“Who is Darkman?” the posters asked. They were scattered everywhere – on billboards, the sides of busses, in magazines in the early summer of 1990. But they didn’t provide an answer. It was a viral marketing campaign before viral marketing was a buzzword. Sam Raimi had invented his own superhero and the studio needed a way of getting people interested before it was released in August. I was 14 at the time and I remember the ads being omnipresent. Then there were trailers and TV spots. I was excited about it.
This was before comic book movies had become their own monoculture. It was a year after Tim Burton’s Batman had made a fortune. Everyone was looking for the next superhero. My memory says Darkman completely bombed at the box office. I know I hated it as did all my friends. Looking at the numbers now, I can see it actually did make a profit ($48.8 million off a $14 million budget) but it didn’t do nearly the business Batman did and was lauded as a failure.

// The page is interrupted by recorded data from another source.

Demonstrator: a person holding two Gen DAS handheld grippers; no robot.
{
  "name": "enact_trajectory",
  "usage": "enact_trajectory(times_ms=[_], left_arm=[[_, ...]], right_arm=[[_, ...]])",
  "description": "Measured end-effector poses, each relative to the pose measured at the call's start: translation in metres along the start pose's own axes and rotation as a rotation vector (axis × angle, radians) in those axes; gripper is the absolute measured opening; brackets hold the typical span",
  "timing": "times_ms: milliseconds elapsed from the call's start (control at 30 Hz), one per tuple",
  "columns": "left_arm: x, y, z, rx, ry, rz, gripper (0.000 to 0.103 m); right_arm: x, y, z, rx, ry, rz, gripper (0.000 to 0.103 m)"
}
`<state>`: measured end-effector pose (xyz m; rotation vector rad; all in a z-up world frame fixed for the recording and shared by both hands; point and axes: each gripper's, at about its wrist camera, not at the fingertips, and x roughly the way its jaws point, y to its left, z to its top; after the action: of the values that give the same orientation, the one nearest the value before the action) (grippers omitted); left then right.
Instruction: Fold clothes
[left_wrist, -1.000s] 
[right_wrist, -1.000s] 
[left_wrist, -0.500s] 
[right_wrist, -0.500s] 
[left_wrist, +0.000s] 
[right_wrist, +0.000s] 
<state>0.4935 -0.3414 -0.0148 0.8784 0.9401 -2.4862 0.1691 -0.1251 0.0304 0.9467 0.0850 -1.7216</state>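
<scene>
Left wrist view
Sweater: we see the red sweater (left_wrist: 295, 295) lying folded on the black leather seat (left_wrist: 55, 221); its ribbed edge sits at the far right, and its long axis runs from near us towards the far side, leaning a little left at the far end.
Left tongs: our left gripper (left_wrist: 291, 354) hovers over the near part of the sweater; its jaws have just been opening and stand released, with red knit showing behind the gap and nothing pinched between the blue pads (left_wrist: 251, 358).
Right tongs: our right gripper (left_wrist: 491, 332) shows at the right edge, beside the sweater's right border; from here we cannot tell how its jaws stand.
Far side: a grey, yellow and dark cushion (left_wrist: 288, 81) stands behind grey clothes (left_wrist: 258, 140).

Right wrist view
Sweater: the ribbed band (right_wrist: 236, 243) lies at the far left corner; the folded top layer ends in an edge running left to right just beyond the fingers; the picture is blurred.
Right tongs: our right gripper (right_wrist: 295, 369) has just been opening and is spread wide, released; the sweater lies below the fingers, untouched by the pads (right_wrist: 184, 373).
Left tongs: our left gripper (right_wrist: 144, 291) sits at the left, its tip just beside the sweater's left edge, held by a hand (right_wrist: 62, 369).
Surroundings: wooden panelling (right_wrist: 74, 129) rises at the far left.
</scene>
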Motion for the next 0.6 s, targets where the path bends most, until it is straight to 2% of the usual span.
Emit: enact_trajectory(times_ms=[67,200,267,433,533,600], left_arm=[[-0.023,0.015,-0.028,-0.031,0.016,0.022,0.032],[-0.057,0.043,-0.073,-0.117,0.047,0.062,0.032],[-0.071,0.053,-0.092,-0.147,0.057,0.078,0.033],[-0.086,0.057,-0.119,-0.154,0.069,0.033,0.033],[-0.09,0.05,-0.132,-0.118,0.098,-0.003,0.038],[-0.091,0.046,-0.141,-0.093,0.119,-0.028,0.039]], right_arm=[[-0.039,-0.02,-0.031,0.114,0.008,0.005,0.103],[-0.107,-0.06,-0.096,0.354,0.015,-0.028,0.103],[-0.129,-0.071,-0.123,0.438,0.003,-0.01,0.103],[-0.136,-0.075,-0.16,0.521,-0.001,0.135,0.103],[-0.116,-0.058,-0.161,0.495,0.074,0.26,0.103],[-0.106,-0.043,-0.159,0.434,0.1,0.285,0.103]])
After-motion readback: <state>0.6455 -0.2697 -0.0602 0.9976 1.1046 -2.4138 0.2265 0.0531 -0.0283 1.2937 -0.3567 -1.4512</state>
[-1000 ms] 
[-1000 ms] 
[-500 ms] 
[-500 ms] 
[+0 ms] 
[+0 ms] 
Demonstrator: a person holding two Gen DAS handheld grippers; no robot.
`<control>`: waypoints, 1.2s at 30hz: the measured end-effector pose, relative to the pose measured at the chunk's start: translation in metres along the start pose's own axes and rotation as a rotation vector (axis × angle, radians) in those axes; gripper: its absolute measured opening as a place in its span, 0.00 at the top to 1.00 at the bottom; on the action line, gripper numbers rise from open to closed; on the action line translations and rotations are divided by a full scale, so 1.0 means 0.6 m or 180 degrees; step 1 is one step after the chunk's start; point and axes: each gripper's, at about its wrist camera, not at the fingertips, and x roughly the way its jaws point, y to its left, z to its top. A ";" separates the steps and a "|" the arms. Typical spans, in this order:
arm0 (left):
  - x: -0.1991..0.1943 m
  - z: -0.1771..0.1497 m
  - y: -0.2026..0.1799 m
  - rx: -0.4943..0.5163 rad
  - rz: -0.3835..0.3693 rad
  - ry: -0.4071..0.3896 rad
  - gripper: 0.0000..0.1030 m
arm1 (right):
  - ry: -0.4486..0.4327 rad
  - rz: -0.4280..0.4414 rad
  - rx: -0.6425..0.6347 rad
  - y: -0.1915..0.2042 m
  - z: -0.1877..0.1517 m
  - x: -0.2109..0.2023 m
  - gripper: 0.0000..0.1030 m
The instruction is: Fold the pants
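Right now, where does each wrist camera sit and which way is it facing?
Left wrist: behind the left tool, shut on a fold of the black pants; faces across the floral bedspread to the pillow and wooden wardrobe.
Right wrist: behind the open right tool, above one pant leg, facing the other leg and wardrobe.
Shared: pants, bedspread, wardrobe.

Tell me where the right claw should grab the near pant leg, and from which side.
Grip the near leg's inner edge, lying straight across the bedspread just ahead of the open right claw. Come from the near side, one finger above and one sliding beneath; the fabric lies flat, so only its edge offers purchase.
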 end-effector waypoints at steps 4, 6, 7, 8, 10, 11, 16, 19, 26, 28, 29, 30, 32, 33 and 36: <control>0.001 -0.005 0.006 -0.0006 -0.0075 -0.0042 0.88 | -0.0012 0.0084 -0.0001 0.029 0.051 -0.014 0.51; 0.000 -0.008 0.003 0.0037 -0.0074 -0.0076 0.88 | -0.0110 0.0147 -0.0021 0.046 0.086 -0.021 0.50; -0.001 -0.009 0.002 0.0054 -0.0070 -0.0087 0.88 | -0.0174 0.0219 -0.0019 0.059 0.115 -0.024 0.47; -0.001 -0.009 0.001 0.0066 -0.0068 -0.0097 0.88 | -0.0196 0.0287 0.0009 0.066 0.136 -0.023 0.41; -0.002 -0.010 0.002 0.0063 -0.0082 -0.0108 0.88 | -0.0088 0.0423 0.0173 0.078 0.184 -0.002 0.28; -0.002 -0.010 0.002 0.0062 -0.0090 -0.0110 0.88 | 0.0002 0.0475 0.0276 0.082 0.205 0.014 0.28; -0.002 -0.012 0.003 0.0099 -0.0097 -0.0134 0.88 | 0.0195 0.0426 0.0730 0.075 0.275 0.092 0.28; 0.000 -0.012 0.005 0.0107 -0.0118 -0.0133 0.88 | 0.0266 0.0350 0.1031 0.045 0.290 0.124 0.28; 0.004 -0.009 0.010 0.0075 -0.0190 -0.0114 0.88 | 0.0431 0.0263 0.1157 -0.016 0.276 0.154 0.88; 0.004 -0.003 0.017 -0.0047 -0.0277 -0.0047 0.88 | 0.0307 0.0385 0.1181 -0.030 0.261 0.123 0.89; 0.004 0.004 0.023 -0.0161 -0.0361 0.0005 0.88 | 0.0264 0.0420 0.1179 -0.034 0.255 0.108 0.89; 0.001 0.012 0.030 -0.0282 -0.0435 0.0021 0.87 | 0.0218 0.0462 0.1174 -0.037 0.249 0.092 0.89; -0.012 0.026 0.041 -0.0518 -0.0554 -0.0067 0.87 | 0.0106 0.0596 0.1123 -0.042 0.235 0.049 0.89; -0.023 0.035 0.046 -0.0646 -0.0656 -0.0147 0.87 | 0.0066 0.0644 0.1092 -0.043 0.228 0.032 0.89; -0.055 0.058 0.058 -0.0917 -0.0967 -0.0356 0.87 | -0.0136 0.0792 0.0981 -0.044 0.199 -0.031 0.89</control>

I haven’t seen it since. But in all of those years, it has become something of a cult favorite. Looking at Letterboxd, all my friends have rated it quite high. I think I need to give it another chance.
Buy Darkman 4K UHDNow is the perfect time to do that as Shout Factory is giving it a fabulous boxed set treatment. It has a new 4K transfer with both 4K UHD and regular Blu-ray discs included, there are multiple audio commentaries, featurettes, interviews, trailers, and TV spots plus you get a poster, lobby cards, stickers, and a pin. Read Greg Hammond’s review.
Also out this week that looks interesting:
Beverly Hills Cop: 3 Movie Collection 4K UHD: If you are of a certain age, then you are hearing Eddie Murphy’s distinctive laugh right now. The man was an absolute legend through the 1980s and these films are his touchstone. I haven’t seen them since I was a teenager, but I bet it will be fun revisiting them.
The Heroic Trio / Executioners: Anita Mui, Michelle Yeoh, and Maggie Cheung, three of the biggest Hong Kong stars teamed up for this Johnny To directed supernatural martial arts extravaganza and its sequel. Criterion fills it with their usual extras and cleaned up audio/visuals.
Nothing But a Man: Criterion is releasing this historical drama about a black man trying to maintain his respect in 1960s Alabama.